"Il Compagno segreto" - Lunario letterario.Numero 12, settembre 2007 

 


 

n. 12 °*° W. Shakespeare : Fantasmi di Amleto  °*° n. 12

 

 

29.  Shakespeare hylarotragico

 

 


 

In giusta polemica col grande Michail Bachtin de La parola del romanzo (ora in Estetica r romanzo, Torino, 1979) il quale negava al teatro la «parola bivoca» e cioè polifonica del romanzo (campione supremo, Dostoevskij), Serpieri scrive: «e Amleto stesso non è poi un ideologo variabile, e perciò quant’altri mai polifonico, che fa la parte dello sciocco, del buffone e perfino del furfante, all’interno della sua parte di impossibile eroe epico?» (A. Serpieri, Polifonia shakespeariana, Roma 2002). Il non meno classico Auerbach aveva visto con ben altra acutezza che «di importanza decisiva per il carattere stilistico della tragedia di Shakespeare è (…) la mescolanza degli stili nelle stesse persone tragiche» (E. Auerbach, Il principe stanco, in Mimesis, Torino 1981). Codesta miscedanza stilistica è a sua volta un sintomo di un mondo in corsa, sbalestrato fuori dalle rocciose simmetrie antropo e divino-centriche del modello che vediamo operare benissimo in Dante, «di un mondo rinnovantesi di continuo e legato in tutte le sue parti» (Ibid., citato da Serpieri e da lui anche sottolineato).

 

Sempre Auerbach: «La concezione figurale di Dante (…) non esiste più; già in questo mondo le persone tragiche trovano la loro ultima perfezione, quando, grevi di destino, maturano come Amleto, Macbeth, e Lear.

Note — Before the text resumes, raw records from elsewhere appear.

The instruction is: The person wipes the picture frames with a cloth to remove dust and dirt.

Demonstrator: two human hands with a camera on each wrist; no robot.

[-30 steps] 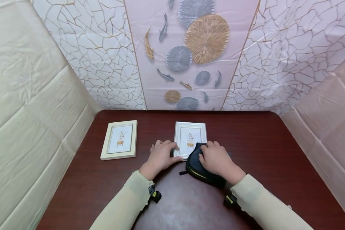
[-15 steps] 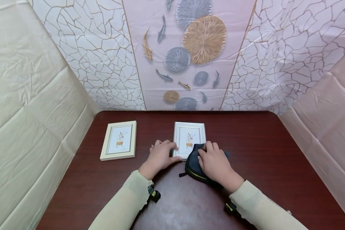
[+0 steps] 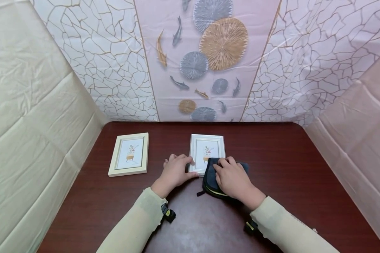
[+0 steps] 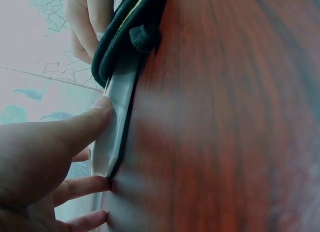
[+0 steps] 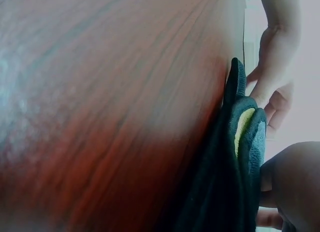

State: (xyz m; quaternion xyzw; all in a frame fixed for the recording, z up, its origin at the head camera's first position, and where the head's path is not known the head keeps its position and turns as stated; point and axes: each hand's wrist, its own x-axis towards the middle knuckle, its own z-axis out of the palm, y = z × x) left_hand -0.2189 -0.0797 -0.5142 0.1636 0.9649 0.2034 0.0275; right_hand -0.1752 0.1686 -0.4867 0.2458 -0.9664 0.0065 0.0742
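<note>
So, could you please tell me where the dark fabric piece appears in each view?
Head: dark fabric piece just right of centre, below the middle, under the right hand.
Left wrist: dark fabric piece at the top, left of centre.
Right wrist: dark fabric piece right of centre, reaching the bottom edge.
Shared landmark: left hand.

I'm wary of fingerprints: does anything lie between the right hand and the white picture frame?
Yes, the dark cloth: it lies under the right hand and covers the near right corner of the white frame. Nothing visible stands between the left hand and the frame; its thumb touches the edge.
</note>
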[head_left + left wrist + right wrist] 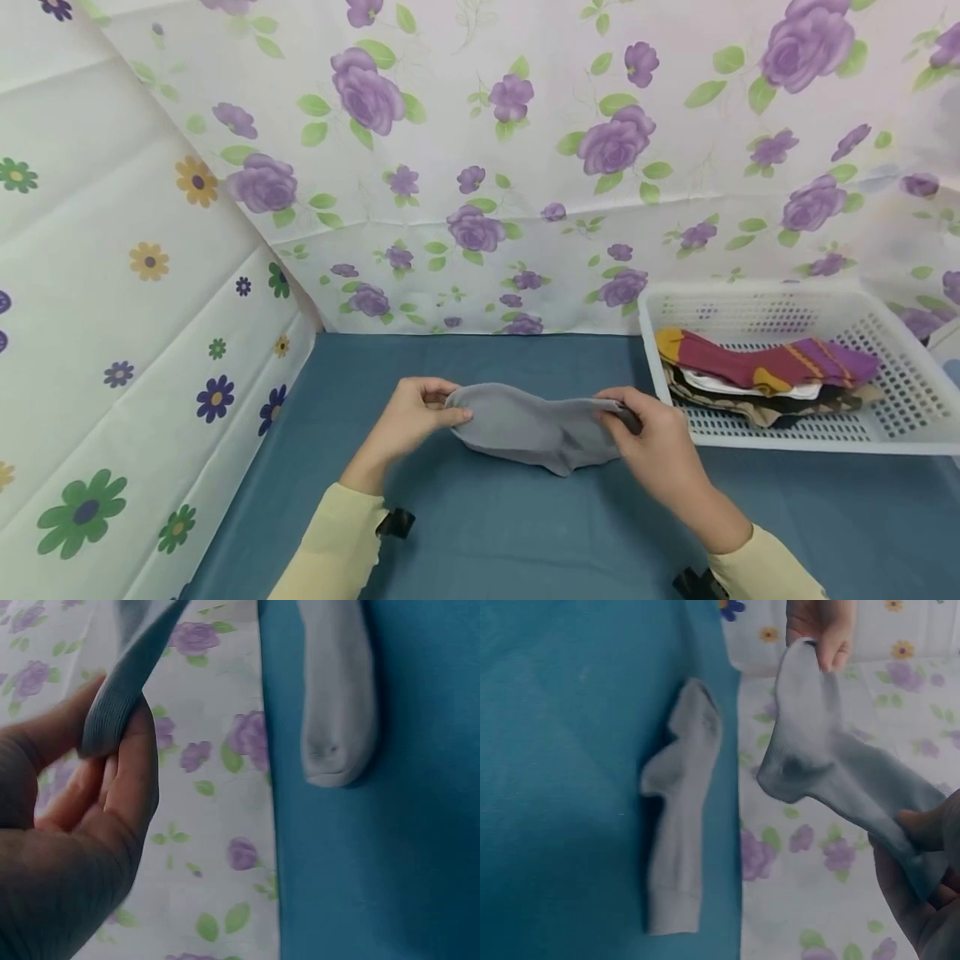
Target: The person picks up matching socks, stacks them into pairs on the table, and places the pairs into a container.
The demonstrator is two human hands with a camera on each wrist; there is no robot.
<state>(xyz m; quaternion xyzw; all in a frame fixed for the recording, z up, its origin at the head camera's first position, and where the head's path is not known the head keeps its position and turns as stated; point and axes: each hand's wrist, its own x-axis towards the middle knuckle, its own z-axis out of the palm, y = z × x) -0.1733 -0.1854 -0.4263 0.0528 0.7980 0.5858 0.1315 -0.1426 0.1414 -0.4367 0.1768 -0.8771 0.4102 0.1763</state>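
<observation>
A grey sock point(510, 421) is stretched sideways between both hands, raised over the blue table. My left hand point(416, 417) pinches its left end between thumb and fingers, and the left wrist view shows ribbed fabric in that grip. At the other end my right hand point(656, 442) grips the sock, a dark patch showing by its fingers. The heel bulges down between the hands. A second grey sock point(679, 825) lies flat on the table below, its toe towards my left side; the held sock hides it in the head view.
On the right a white perforated basket point(892, 417) holds a stack of socks, with a maroon, purple and yellow sock point(750, 367) on top. A flowered sheet point(480, 275) stands behind the blue table point(510, 542), another along the left side.
</observation>
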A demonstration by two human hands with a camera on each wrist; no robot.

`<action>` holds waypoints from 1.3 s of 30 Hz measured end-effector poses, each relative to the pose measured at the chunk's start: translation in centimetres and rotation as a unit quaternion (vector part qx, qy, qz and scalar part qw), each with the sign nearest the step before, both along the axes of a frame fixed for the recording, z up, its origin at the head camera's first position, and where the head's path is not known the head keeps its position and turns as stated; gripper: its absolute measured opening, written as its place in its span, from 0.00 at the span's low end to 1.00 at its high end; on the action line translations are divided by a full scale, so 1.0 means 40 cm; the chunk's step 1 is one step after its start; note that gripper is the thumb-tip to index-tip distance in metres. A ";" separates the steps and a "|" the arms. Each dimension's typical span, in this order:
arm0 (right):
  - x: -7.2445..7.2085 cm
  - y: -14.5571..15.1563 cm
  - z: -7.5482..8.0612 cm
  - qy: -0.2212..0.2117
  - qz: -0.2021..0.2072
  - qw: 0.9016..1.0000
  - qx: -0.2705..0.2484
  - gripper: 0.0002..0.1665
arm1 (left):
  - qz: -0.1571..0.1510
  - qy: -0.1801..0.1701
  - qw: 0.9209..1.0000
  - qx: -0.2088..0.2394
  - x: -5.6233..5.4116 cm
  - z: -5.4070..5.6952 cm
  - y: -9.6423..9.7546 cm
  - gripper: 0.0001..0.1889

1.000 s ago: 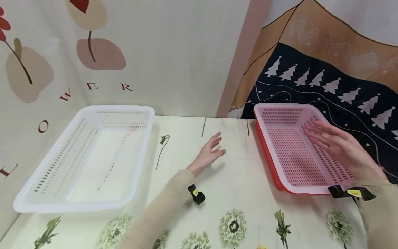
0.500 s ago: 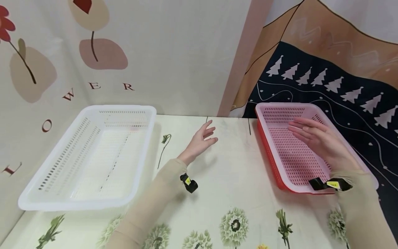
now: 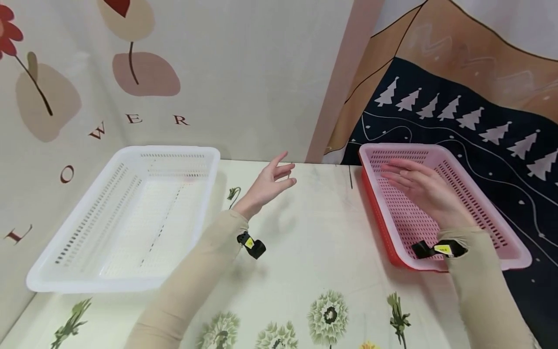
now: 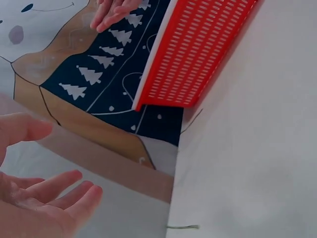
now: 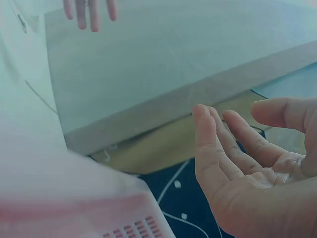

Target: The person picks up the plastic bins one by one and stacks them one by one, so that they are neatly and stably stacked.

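Observation:
My left hand (image 3: 265,185) hovers over the middle of the table, just right of the white plastic basket (image 3: 205,194), its fingers loosely spread and holding nothing. Above the pink perforated basket (image 3: 472,194) hangs my right hand (image 3: 425,191), palm turned inward, also holding nothing. The pink basket sits in a red one (image 3: 379,218), whose perforated side shows in the left wrist view. In the right wrist view the right hand's fingers (image 5: 205,148) are relaxed and a little bent. No contents are visible in either the white or the pink basket.
A pale cloth (image 3: 322,242) printed with flowers covers the table. Behind it stand a light wall hanging (image 3: 261,72) with letters and a dark hanging (image 3: 457,116) with white trees, close by the pink basket's right side.
Both hands have moved left and slightly up in the head view. The right hand has shifted from the pink basket's right side toward its middle. The baskets stay in place.

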State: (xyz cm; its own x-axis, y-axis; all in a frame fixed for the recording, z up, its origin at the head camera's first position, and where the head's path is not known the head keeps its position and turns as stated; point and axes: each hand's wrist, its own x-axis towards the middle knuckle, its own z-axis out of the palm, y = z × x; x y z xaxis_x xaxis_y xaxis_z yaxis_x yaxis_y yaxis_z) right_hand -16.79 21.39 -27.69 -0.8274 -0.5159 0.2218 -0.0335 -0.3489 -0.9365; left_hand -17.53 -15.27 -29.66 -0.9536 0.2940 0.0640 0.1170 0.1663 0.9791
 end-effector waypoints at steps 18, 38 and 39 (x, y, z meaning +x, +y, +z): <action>-0.007 -0.105 -0.003 -0.029 0.014 0.999 0.022 0.22 | 0.010 -0.003 0.999 -0.033 0.006 0.067 -0.107 0.41; 0.001 -0.249 0.000 -0.038 0.003 0.996 0.086 0.20 | 0.014 -0.017 0.998 -0.053 0.039 0.099 -0.266 0.42; 0.003 -0.257 -0.001 -0.039 0.004 0.995 0.088 0.21 | 0.014 -0.016 0.998 -0.057 0.041 0.098 -0.274 0.42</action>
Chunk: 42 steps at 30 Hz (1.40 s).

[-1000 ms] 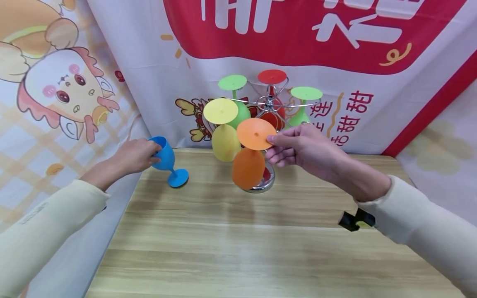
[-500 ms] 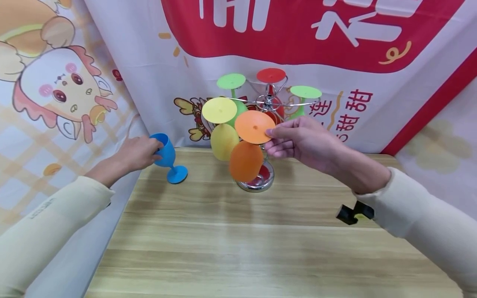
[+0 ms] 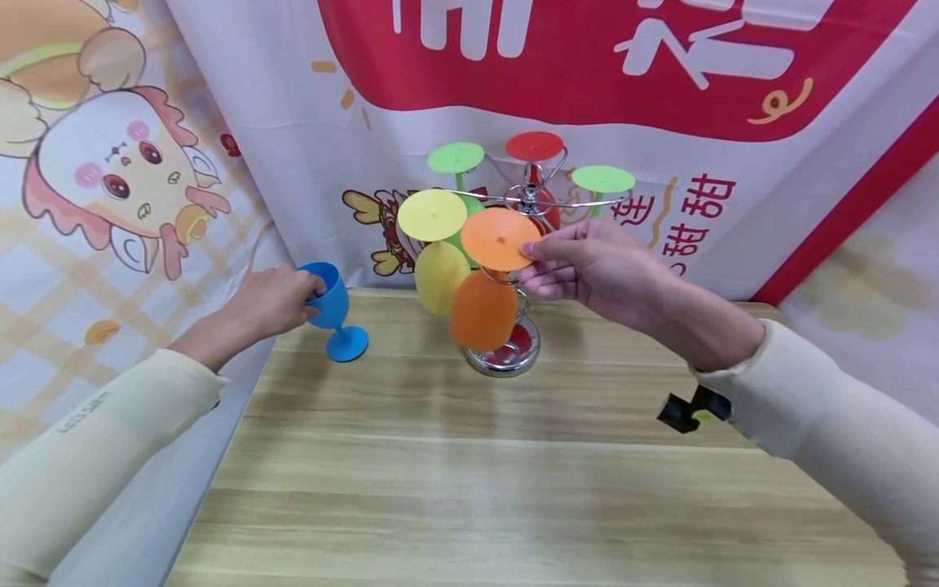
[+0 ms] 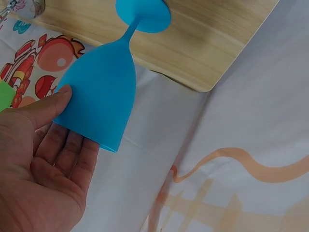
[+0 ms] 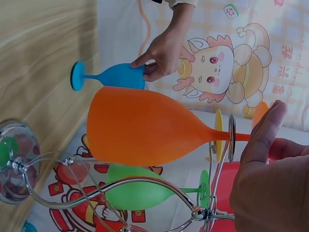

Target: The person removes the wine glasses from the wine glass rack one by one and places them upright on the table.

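Observation:
My left hand grips a blue goblet by its rim, fingers inside and thumb on the outer wall, as the left wrist view shows. The goblet is upright and slightly tilted; whether its foot touches the table is unclear. My right hand pinches the edge of an upside-down orange goblet's foot. In the right wrist view, the orange goblet's stem sits at a ring of the metal rack, its bowl hanging below. The rack's chrome base stands on the table.
Upside-down yellow, green and red goblets hang from the rack, with another green goblet at right. The wooden table meets printed cloth walls at the back and sides.
My right hand and the orange goblet have moved up and away toward the rack. My left hand and the blue goblet have barely moved; the view shifts slightly.

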Motion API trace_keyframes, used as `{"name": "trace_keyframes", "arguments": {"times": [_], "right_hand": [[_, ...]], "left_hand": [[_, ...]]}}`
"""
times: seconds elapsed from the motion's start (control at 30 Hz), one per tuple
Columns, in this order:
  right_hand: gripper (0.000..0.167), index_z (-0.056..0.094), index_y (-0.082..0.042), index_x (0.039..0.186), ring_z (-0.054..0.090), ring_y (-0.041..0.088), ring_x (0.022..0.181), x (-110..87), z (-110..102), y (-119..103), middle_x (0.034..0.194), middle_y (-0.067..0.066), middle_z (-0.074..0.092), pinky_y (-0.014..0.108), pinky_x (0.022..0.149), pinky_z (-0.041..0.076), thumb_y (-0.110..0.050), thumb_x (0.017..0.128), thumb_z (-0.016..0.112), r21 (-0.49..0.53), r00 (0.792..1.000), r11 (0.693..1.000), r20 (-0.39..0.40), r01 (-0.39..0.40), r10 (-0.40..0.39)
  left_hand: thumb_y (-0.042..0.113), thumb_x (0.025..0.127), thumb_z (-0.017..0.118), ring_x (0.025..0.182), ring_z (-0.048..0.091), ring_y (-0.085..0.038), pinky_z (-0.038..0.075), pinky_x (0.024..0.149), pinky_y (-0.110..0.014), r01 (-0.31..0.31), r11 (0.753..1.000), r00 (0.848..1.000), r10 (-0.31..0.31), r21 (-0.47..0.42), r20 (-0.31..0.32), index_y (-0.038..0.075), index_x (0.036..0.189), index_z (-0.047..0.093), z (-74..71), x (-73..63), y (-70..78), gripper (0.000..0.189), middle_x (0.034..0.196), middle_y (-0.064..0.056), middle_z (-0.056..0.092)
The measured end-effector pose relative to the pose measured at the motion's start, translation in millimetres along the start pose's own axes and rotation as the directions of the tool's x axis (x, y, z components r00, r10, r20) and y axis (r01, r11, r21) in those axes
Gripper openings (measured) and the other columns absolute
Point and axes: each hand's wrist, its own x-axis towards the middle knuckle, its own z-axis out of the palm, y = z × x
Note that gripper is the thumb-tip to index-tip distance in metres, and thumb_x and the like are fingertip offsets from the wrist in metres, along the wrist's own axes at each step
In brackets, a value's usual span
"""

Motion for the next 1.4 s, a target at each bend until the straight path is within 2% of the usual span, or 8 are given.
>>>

Però, oltre che essere impigliati soltanto nel loro proprio destino, sono tutti legati tra di loro, attori di uno stesso dramma scritto dallo sconosciuto e insondabile poeta del mondo, che continua tutt’ora a scriverlo; è un gioco il cui vero significato e la cui vera realtà sono sconosciuti a loro ed a noi» (Ibid.).

 

 

 

Era del resto qualcosa di già notato: «Una strana cosa dell’animo umano è la facoltà di accomunare il terribile e il ridicolo: così la fantasia ama rendere un oggetto allo stesso tempo comico e agghiacciante, in modo che proprio quel che ora provoca grandi risate, più tardi, con una fantasia ansiosa, può farci rabbrividire. E’ tipica della mobilità incredibilmente veloce dell’immaginazione la facoltà di collegare allo stesso oggetto, in due momenti successivi, idee completamente diverse che possono suscitare ora il riso, ora l’orrore. Nelle favole di fantasmi e di streghe che racconta la gente comune son presenti sia tratti terribili che ridicoli. Ma è facile scoprire che se si toglie il ridicolo l’orrore perderà gran parte della sua forza e che è proprio ciò che in un momento può stimolarci al riso che in una fantasia esaltata suscita l’orrore. I bambini si spaventano di fronte a caricature dipinte e altrettanto facilmente ne ridono; le streghe del Macbeth sarebbero oggetti comici se le circostanze in cui noi le conosciamo non le rendessero terribili» (L. Tieck, Il meraviglioso in Shakespeare, 1793; in M. Fazio, Il mito di Shakespeare e il teatro romantico, Roma 1992).